When it came to special teams play on Thursday night, there were enough negatives for the Pittsburgh Steelers to overshadow any positives that were worth mentioning against the Ravens. Headlined by a pair of missed field goals from now-former Steelers kicker Josh Scobee, either of which likely keeping the game from reaching overtime, it was certainly a disappointing evening for Danny Smith.
But if there was any positive to take away from the night, it was that the Steelers were able to show life in the return game, including kick returns, which has been a rare sight of late, and the returner showing life is as noteworthy as the return itself.
Dri Archer, much maligned after the Steelers made him the 97th overall pick in the 2014 NFL Draft and subsequently failing to make an impact on offense or special teams—he failed to return one kick out to the 20-yard line, had his best regulation touch of his career, and it came at a potentially pivotal moment, kicking off overtime.
After the Ravens had managed to tie the game at 20 with a last-second field goal, the Steelers were fortunate to win the overtime coin toss to field the ball first, and for the only time all night, Ravens kick Justin Tucker’s kickoff was returnable.
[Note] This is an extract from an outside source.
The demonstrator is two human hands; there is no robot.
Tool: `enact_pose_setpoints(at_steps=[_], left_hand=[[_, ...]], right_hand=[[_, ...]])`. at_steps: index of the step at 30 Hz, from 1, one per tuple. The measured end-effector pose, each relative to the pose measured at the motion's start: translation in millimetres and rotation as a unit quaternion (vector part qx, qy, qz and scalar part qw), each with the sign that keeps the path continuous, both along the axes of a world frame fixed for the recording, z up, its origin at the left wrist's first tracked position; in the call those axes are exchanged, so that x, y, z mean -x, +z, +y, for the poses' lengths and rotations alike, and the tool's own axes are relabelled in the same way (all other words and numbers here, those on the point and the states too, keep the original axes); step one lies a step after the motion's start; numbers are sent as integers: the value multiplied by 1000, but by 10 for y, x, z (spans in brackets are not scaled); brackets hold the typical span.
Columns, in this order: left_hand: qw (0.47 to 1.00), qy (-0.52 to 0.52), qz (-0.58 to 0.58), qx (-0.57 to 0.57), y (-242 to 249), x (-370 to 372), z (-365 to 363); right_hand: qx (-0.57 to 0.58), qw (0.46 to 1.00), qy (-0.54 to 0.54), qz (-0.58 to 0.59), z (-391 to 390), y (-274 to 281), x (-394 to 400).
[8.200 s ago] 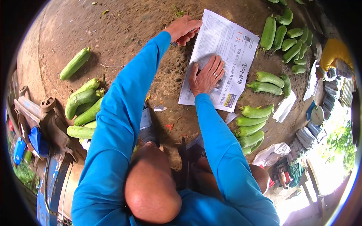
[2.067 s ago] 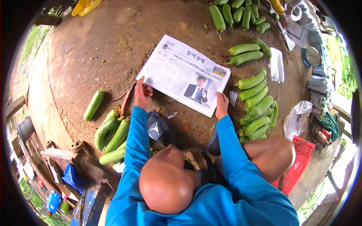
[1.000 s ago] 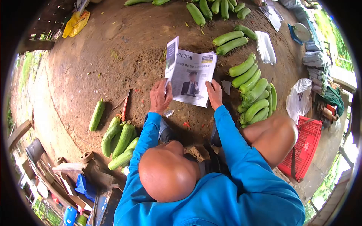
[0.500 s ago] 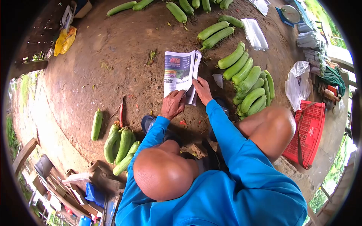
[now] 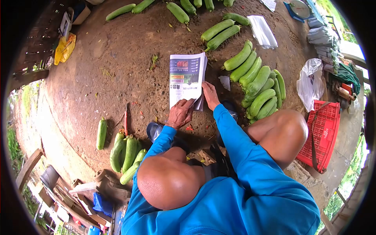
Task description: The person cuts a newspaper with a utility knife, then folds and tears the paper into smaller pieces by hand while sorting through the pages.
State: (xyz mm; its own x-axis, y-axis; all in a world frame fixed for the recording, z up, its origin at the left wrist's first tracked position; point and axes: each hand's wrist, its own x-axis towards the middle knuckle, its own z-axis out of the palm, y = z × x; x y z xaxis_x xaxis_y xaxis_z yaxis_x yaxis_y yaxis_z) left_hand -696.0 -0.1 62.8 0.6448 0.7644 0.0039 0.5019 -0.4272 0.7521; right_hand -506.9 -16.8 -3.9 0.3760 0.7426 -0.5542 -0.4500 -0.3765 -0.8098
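Note:
A folded newspaper (image 5: pixel 186 80) lies between my two hands, its printed side up. My left hand (image 5: pixel 181 113) grips its lower edge, fingers curled on the paper. At the right edge of the paper is my right hand (image 5: pixel 210 95), with fingers closed along the fold. Right of it, a small scrap of paper (image 5: pixel 225 82) lies on the soil. A curved row of long green gourds (image 5: pixel 252 72) extends to the right of the paper.
More gourds lie at the top (image 5: pixel 178 13) and lower left (image 5: pixel 129 152). White plastic sheets (image 5: pixel 262 32), a clear bag (image 5: pixel 310 84), a red crate (image 5: pixel 323 135) and a blue scale (image 5: pixel 299 9) are at the right. A yellow bag (image 5: pixel 64 49) is upper left.
The top of the newspaper now lies flatter, with its right-hand layers closer together. My left hand is slightly lower on it. The view has shifted slightly.

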Motion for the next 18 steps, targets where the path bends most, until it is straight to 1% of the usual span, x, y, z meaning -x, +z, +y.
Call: enact_pose_setpoints(at_steps=[2, 5, 7, 10, 11, 13, 14, 15, 16, 17, 18], left_hand=[[1000, -1, 0, 4, 7, -3, 4], [1000, -4, -4, 7, -2, -9, 11], [1000, -5, -8, 7, -15, -10, 12], [1000, -7, -10, 13, -35, -5, 2], [1000, -12, -12, 9, -42, -4, 7], [1000, -16, -15, 5, -29, -8, 10], [1000, -20, -16, 7, -23, -11, 10], [1000, -24, -16, 9, -6, -15, 14], [1000, -23, -16, 10, -2, -19, 13], [1000, -23, -14, 12, 1, -24, 11], [1000, -24, -11, 15, 3, -28, 7]], right_hand=[[-11, 1000, 6, 12, -4, 20, 6], [23, 1000, 0, -16, 0, 115, 22], [57, 997, -38, -29, 12, 195, 61], [88, 993, -63, -40, 34, 320, 97], [88, 993, -62, -40, 43, 367, 94], [44, 998, -48, -5, 11, 367, 58], [44, 998, -47, -5, -4, 283, 46], [30, 993, -29, -108, -69, 7, 15], [15, 978, -10, -210, -66, -26, 21], [16, 978, -9, -210, -71, -56, 18], [30, 995, -23, -96, -2, 107, 59]])
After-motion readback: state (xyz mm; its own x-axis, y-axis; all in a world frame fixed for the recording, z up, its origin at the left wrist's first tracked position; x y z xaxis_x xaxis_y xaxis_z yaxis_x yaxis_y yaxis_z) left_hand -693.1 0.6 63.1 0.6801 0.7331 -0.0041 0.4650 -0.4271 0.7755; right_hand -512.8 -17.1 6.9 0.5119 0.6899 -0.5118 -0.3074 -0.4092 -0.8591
Baltimore kicked off with a tight formation, attempting to squeeze the return inside with the edge of the perimeter being set at just outside the numbers, but Archer was able to find a crease along the right side for a 35-yard return out to the 31-yard line.
Noteworthy in helping to make the return happen were Shamarko Thomas, Jordan Todman, Will Johnson, and Roosevelt Nix, whose blocks along the right side carved out the space necessary for a positive return.
Archer deserves credit as well, beginning with his ability to reset after fielding the kick more than a third of the field’s with lateral from where he set, with Tucker trying to kick away from him. He eluded one potential tackler just past the 10-yard line before running through a bit of traffic and being brought down.
The Steelers were able to get three successful punt returns, but when your returner is Antonio Brown, an All-Pro wide receiver and a former Pro Bowl performer specifically as a return man, having success in this department is not exactly foreign.
The reigning receiving champion was able to break off a 13-yard return on the Ravens’ first punt of the game after fielding it at the eight-yard line to give the offense field position just outside its own 20-yard line.
Most of the credit on that punt, admittedly, goes to the right-side jammer, who kept the Ravens’ front line at bay. Late in the second half, Brown had a nine-yard return to the 40-yard line on which he stiff-armed the first would-be tackler.
Finally, in overtime, Brown set the offense up at the 41-yard line with a 29-yard return that he initially muffed before scooping up and advancing. This one was on him, as he used his phenomenal short-area quickness and awareness to string the return out to the right edge after clearing traffic, outrunning one defender. He juked another defender before being tackled, but stepped out of bounds in the process of making the cut.
Watching Brown create offense on returns is nothing new, but seeing Archer have a positive return was a welcome sight. He has the college resume that shows he is capable, but he has so few opportunities to even demonstrate it, and had as of yet not taken advantage of them. could this be a turning point?